Many of the previous methods require multiple images and/or additional human-provided information. Of the few unsupervised neural-based approaches that exist, one may either need multi-stage training procedure, since jointly training the system components proves to be too difficult, or employ an adversarial learning scheme. However, GANs are notoriously difficult to train, often due to ill-designed loss functions and the higher chance of zero gradients.

It is well known that generative models, learned through variational inference, are excellent at reconstructing complex data but tend to produce blurry samples. This happens because there is uncertainty in the model’s predictions when we reconstruct the data from a latent space. Previous approaches to 3D object modelling have focused on learning a single latent representation of the data. However, this simple latent structure might be hindering the model’s ability to extract richer structure from the input distribution and thus lead to blurrier reconstructions.

To improve the quality of the samples of generated objects, we introduce a more complex internal variable structure, with the specific goal of encouraging the learning of a hierarchical arrangement of latent feature detectors. The motivation for a latent hierarchy comes from the observation that objects under the same category usually have similar geometric structure.

The skip-connections tie together the latent codes, and in a top-down directed fashion, local codes closer to the input will tend to represent lower-level features while local codes farther away from the input will tend towards representing higher-level features. The global latent vector can be thought of as a large pool of command units that ensures that each local code extracts information relative to its position in the hierarchy, forming an overall coherent structure. This explicit global-local form, and the way it constrains how information flows across it, lends itself to a straightforward parametrisation of the generative model and furthermore ensures robustness, dramatically cutting down on over-fitting.

We conduct extensive experiments to evaluate the quality of VSL. We trained the model using ModelNet-40 dataset, except for single image shape reconstruction which applied on PASCAL3D+ dataset. In our visualisations, brighter colour corresponds to higher occupancy probability, all 3D voxels are in resolution of 30^{3}. All generated results we show here are not cherry-picked.

To examine our model’s ability to generate high-resolution 3D shapes with realistic details, we design a task that involves shape generation and shape interpolation. We add Gaussian noise to the learned latent codes on test data taken from ModelNet4-0 and then use our model to generate “unseen” samples that are similar to the input voxel.

The results of our shape interpolation experiment, from both within-class and across-class perspectives, is presented below. It can be observed that the proposed VSL shows the ability to smoothly transition between two objects.

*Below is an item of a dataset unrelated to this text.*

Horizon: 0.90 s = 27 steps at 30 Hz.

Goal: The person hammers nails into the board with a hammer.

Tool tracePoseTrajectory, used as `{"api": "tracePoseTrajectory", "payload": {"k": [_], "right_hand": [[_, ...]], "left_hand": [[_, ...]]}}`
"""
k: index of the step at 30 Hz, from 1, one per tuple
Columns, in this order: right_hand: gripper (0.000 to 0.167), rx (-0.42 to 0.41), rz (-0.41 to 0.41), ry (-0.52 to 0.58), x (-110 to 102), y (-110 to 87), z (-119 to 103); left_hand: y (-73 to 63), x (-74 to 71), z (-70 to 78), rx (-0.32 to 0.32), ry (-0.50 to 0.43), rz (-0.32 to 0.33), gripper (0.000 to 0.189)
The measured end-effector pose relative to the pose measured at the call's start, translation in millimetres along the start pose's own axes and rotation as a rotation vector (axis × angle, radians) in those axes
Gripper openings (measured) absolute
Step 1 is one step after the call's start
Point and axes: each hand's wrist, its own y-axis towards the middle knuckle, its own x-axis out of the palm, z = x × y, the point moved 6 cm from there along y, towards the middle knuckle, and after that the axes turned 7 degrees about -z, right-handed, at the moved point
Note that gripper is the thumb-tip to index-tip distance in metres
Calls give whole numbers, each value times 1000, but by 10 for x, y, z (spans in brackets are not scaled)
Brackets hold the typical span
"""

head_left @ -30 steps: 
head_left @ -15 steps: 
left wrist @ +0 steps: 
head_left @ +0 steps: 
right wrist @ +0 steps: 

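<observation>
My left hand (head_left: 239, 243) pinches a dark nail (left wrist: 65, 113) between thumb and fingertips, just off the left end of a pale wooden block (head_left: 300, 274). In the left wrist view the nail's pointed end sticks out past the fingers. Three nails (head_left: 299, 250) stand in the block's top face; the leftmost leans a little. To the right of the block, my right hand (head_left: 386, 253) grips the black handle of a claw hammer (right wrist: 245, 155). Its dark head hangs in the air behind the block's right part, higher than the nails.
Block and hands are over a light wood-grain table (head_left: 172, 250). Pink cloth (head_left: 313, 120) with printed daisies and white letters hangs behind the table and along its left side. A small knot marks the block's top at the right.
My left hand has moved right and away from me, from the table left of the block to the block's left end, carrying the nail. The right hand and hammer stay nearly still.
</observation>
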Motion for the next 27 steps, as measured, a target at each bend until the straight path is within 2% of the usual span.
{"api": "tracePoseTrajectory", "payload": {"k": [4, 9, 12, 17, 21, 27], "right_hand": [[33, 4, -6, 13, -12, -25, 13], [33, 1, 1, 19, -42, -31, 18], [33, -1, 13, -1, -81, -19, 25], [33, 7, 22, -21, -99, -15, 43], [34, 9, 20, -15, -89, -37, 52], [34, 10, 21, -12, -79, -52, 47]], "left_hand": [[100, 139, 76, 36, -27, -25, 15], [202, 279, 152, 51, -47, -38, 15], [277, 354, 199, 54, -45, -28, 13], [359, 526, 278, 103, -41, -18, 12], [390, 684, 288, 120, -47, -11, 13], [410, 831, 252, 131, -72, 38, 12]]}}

Another way to test model expressiveness is to conduct shape classification directly using the learned embeddings. We evaluate the features learned on the ModelNet dataset, by concatenating both the global latent variable with the local latent layers, creating a single feature vector. We train a Support Vector Machine with an RBF kernel for classification using these “pre-trained” embeddings.

The following table shows the performance of previous state-of-the-art supervised and unsupervised methods in shape classification on both variants of the ModelNet datasets. Notably, the best unsupervised state-of-the-art results reported so far were from the 3D-GAN, which used features from 3 layers of convolutional networks with total dimensions over a 10 million. This is a far larger feature space than that required by our model, which is simply 35 (for 10-way classification) and 70 (for 40-way classification) and reaches the exact same level of performance.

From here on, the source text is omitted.